## Action item
Every line of the material must be given again verbatim. Skip the images.

## Data below
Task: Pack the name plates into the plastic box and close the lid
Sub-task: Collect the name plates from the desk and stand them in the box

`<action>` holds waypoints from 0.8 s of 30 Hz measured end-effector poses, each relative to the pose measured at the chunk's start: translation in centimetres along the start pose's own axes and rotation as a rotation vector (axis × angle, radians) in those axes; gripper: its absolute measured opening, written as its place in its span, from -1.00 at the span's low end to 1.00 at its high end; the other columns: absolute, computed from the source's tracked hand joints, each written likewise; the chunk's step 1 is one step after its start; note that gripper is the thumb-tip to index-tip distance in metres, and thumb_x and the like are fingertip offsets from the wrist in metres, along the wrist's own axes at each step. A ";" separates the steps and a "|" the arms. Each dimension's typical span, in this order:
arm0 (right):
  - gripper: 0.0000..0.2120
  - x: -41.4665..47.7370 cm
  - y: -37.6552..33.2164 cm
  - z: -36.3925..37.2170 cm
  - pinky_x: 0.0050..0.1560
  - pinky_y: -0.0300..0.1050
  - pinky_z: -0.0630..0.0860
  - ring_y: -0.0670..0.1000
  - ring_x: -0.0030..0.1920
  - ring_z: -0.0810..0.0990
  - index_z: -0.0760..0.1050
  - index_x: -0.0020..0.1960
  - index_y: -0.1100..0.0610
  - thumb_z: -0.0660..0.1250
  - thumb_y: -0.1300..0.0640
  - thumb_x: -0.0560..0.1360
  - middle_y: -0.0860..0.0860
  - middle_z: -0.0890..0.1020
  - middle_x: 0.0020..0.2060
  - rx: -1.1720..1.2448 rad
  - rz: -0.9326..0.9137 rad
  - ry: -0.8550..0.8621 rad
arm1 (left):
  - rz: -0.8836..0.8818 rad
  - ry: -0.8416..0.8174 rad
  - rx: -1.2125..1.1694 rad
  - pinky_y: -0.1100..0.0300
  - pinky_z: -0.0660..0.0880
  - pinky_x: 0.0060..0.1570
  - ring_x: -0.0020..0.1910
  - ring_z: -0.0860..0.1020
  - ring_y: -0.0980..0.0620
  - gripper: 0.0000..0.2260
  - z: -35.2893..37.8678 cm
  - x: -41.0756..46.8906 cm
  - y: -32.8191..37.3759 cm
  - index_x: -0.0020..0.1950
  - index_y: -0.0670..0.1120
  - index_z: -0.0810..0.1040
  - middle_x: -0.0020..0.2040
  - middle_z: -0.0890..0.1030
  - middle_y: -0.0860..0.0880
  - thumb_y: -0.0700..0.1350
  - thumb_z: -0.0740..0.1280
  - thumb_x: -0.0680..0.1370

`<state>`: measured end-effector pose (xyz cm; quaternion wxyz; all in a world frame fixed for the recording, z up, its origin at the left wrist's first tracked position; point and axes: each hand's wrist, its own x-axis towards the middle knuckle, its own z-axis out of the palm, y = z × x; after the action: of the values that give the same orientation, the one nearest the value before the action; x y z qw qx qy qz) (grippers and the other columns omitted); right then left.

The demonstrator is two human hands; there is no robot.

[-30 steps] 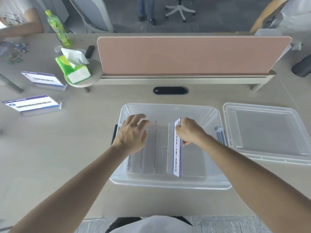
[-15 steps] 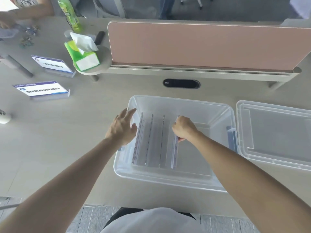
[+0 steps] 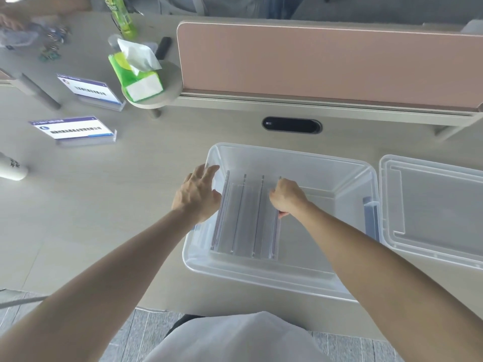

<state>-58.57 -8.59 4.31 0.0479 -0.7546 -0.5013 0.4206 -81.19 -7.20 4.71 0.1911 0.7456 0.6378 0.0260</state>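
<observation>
Standing edge-up in the left half of the clear box [image 3: 339,163], four name plates [image 3: 244,218] are hard to read; print unreadable. Right hand [image 3: 287,197] is closed over the rightmost plate, fingers hidden. Left hand [image 3: 197,195] spread loose at the box's left wall, gripping nothing. Lid [image 3: 431,207] lies just right. Two more plates [image 3: 74,129] sit far left on the desk [image 3: 117,205], near a tissue pack [image 3: 136,71].
</observation>
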 end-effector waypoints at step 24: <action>-0.69 0.0 0.9 1.5 -0.39 -0.16 0.56 0.05 -0.41 0.56 0.33 -0.32 0.09 0.20 0.23 0.59 0.14 0.55 -0.31 0.056 0.043 0.041 | 0.011 -0.016 0.131 -0.06 0.44 0.21 0.43 0.25 -0.15 -0.47 -0.6 -0.4 0.8 0.50 0.04 0.15 0.49 0.22 -0.08 0.04 0.24 0.56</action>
<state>-58.97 -9.57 2.91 0.0704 -0.7719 -0.4720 0.4200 -80.71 -7.49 5.63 0.1469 0.7602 0.6325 -0.0208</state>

## Reply to the task
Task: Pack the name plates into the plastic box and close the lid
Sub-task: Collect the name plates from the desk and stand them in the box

`<action>` holds waypoints from 0.8 s of 30 Hz measured end-effector poses, each relative to the pose measured at the chunk's start: translation in centimetres along the start pose's own axes and rotation as a rotation vector (axis × angle, radians) in those axes; gripper: its absolute measured opening, written as its place in its span, from -1.00 at the span's low end to 1.00 at its high end; the other columns: absolute, computed from the source's tracked hand joints, each written likewise; the chunk's step 1 is one step after its start; note that gripper is the thumb-tip to index-tip distance in metres, and thumb_x and the like are fingertip offsets from the wrist in metres, along the wrist's own axes at each step. A ";" separates the steps and a "|" the arms. Each dimension's typical span, in this order:
arm0 (right):
  - gripper: 0.0000..0.2120
  - x: -41.4665..47.7370 cm
  - y: -37.6552..33.2164 cm
  - z: -36.3925..37.2170 cm
  - pinky_x: 0.0050..0.1560
  - pinky_y: -0.0300..0.1050
  - pinky_z: -0.0630..0.0860
  - ring_y: -0.0670..0.1000
  - ring_x: -0.0030..0.1920
  - ring_z: -0.0810..0.0990
  - index_z: -0.0760..0.1050
  - index_x: -0.0020..0.1960
  - index_y: -0.1100..0.0610
  - thumb_z: -0.0660..0.1250
  - thumb_y: -0.1300..0.0640
  - thumb_x: -0.0560..0.1360
  - middle_y: -0.0860..0.0860
  - middle_z: -0.0890..0.1020
  - middle_x: 0.0020..0.2060
  - rx: -1.1720..1.2448 rad
  - rz: -0.9326..0.9137 rad
  - ry: -0.8550..0.8621 rad
arm1 (left):
  - rz: -0.8836..0.8818 rad
  - ry: -0.8416..0.8174 rad
  - rx: -1.2125..1.1694 rad
  - pinky_y: -0.1100..0.0300
  - pinky_z: -0.0660..0.0880
  - pinky_x: 0.0060..0.1570
  - ring_x: -0.0020..0.1910
  - ring_z: -0.0860..0.1020
  - ring_y: -0.0980..0.0620
  - gripper: 0.0000..0.2260
  - z: -35.2893..37.8678 cm
  - x: -41.0756..46.8906 cm
  - y: -32.8191..37.3759 cm
  - index_x: -0.0020..0.1950
  - index_y: -0.0670..0.1120
  - index_z: -0.0810..0.1040
  - middle_x: -0.0020..0.2040
  - middle_z: -0.0890..0.1030
  - middle_y: -0.0860..0.0880
  - thumb_y: -0.0700..0.1350
  - thumb_z: -0.0740..0.1280
  - thumb_x: -0.0680..0.1370

`<state>`: measured end-effector pose (xyz cm; quaternion wxyz; all in a world frame fixed for the recording, z up, its origin at the left wrist's first tracked position; point and axes: each hand's wrist, its own x-axis towards the middle knuckle, its own z-axis out of the palm, y = z × x; after the action: of the values that give the same orientation, the one nearest the value before the action; x y z qw qx qy qz) (grippers and the other columns omitted); right then left.

The demonstrator is two human hands; there is no robot.

[-30 steps] 
[-15 steps] 
[+0 steps] 

<state>-58.57 -8.59 4.31 0.0479 -0.7546 -0.5013 0.4206 -81.19 -7.20 4.71 0.1911 0.7456 0.6378 0.0260</state>
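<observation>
Standing edge-up in the left half of the clear box [image 3: 339,163], four name plates [image 3: 244,218] are hard to read; print unreadable. Right hand [image 3: 287,197] is closed over the rightmost plate, fingers hidden. Left hand [image 3: 197,195] spread loose at the box's left wall, gripping nothing. Lid [image 3: 431,207] lies just right. Two more plates [image 3: 74,129] sit far left on the desk [image 3: 117,205], near a tissue pack [image 3: 136,71].
</observation>
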 end-effector waypoints at step 24: <action>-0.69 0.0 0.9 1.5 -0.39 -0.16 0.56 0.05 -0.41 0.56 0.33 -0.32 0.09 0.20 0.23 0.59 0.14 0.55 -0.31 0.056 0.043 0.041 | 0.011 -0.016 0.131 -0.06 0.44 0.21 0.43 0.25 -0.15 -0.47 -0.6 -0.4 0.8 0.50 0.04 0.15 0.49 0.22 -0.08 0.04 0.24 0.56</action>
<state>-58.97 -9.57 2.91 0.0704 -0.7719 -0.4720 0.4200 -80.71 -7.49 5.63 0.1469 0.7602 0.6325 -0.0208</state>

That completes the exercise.